What changed recently: Right to Counsel expanded, and the city published outcomes
Philadelphia’s FY2025 Right to Counsel annual report documents the program’s fourth year (July 1, 2024 through June 30, 2025) and notes that it expanded into additional ZIP codes (19124, 19141, and 19154). The report also describes Right to Counsel as part of the broader Philadelphia Eviction Prevention Project, delivered by partner legal organizations and connected to tenants through proactive outreach. (City of Philadelphia: Right to Counsel FY2025 annual report PDF)
The same report includes a blunt metric that matters in any court system: defaults. In covered ZIP codes during FY2025, unrepresented tenants experienced far more default judgments than tenants represented by Philadelphia Eviction Prevention Project partners, while represented tenants were far more likely to resolve cases through agreements rather than losing by default. In other words: having a lawyer changes the shape of outcomes, not just the feelings people bring into the room. (City of Philadelphia: Right to Counsel FY2025 annual report PDF)
At the same time, eviction filing data is publicly trackable. Eviction Lab’s Philadelphia dashboard and the Legal Services Corporation’s Civil Court Data Initiative provide ongoing, month-by-month visibility into filings. Those data sources matter because they make the debate less abstract: the city can argue about philosophy, but it can also track whether filings rise, fall, or concentrate in particular neighborhoods. (Eviction Lab: Philadelphia eviction tracking, LSC Civil Court Data: Philadelphia County eviction filings)

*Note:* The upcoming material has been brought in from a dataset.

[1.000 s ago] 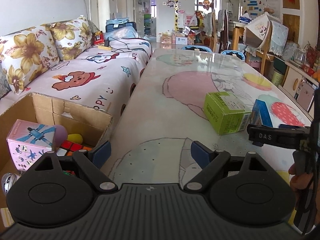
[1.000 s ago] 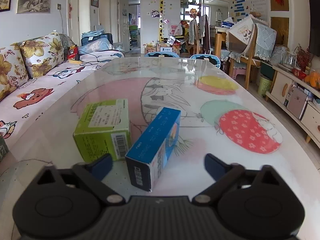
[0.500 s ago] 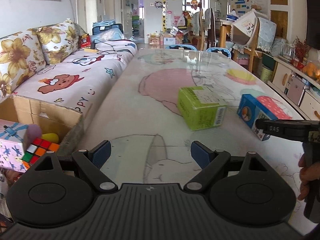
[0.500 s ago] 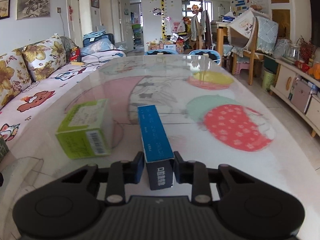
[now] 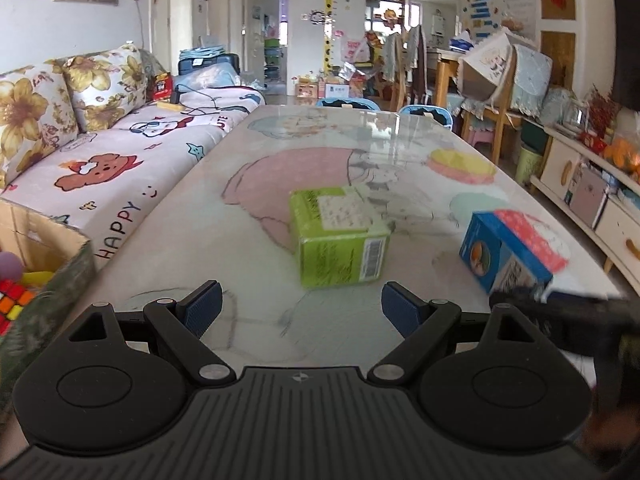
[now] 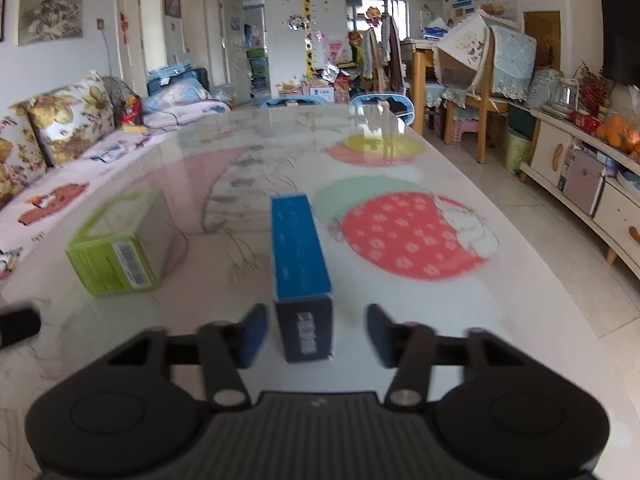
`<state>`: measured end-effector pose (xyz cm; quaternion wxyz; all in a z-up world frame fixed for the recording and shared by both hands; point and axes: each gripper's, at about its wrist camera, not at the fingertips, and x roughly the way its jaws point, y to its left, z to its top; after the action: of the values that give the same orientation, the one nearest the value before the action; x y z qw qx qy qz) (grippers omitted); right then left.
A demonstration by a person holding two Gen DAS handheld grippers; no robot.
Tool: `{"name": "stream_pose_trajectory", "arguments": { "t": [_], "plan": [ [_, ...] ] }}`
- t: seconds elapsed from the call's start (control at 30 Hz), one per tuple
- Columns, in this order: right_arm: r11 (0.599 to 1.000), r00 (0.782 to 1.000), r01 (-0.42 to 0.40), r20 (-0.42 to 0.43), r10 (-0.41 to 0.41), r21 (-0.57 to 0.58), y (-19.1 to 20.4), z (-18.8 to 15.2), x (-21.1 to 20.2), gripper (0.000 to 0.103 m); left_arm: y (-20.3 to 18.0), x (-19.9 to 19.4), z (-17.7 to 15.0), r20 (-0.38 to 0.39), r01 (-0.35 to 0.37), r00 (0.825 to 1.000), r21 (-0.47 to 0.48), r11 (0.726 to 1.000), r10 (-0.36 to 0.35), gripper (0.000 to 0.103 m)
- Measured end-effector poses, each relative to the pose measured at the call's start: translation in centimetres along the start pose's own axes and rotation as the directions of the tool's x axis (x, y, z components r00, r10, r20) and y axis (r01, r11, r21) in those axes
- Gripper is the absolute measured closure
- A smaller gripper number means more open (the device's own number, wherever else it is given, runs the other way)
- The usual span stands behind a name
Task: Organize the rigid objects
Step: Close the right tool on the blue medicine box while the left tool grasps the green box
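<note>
Blue pads frame the near end of the blue box (image 6: 301, 248), which lies lengthwise on the table (image 6: 520, 320) between the fingers of my right gripper (image 6: 316, 336); those fingers are opening, and I see a gap on each side of the box, so nothing is pressing on it now. It points straight away from me, which I judge leaves its narrow width squared to my pads for a clean pinch. My left gripper (image 5: 298, 310) hangs with its fingers spread wide and nothing between them, low over bare table. Just beyond it sits the green box (image 5: 338, 236), resting flat with its barcode face toward me, well apart from the blue one. At my left edge the cardboard box (image 5: 60, 264) stands beside the table with a colour cube (image 5: 14, 298) inside; I take it as the place these boxes go. Farther left runs the sofa (image 5: 120, 176).
</note>
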<state>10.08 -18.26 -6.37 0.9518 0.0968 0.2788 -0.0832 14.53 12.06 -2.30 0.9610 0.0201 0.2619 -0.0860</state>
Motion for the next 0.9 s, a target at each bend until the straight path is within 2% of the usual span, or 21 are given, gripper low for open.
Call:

One practical takeaway from these sources is that Philadelphia’s policy choices can be evaluated the way Du Bois evaluated city life: by changes in rates, disparities, and neighborhood patterns—not by anecdotes alone.
What to notice on the Philly Tours route
On Philly Tours’ Black American Legacy & Quaker Heritage route, the W.E.B. Du Bois College House stop (3900 Walnut St.) is a reminder that Philadelphia’s civic story is not only founders and monuments. It is also the city as a living dataset: households, blocks, rents, jobs, transit lines, schools, and courts.
At that stop, think about the kind of work Du Bois did: patient, empirical, and morally serious without being preachy. Then connect it to the modern policy question Philadelphia is now testing in real time. When a city funds lawyers for tenants and builds diversion pathways before cases escalate, it is making a claim that resembles Du Bois’ most enduring insight:
If the city helped build the conditions that produce instability, the city can also build conditions that produce stability.
If you want to see how that idea lives in place, the walk from West Philadelphia’s university blocks toward the city’s institutions is the point. Du Bois’ Philadelphia was never only “history.” It was a blueprint for how a democracy learns from its own evidence.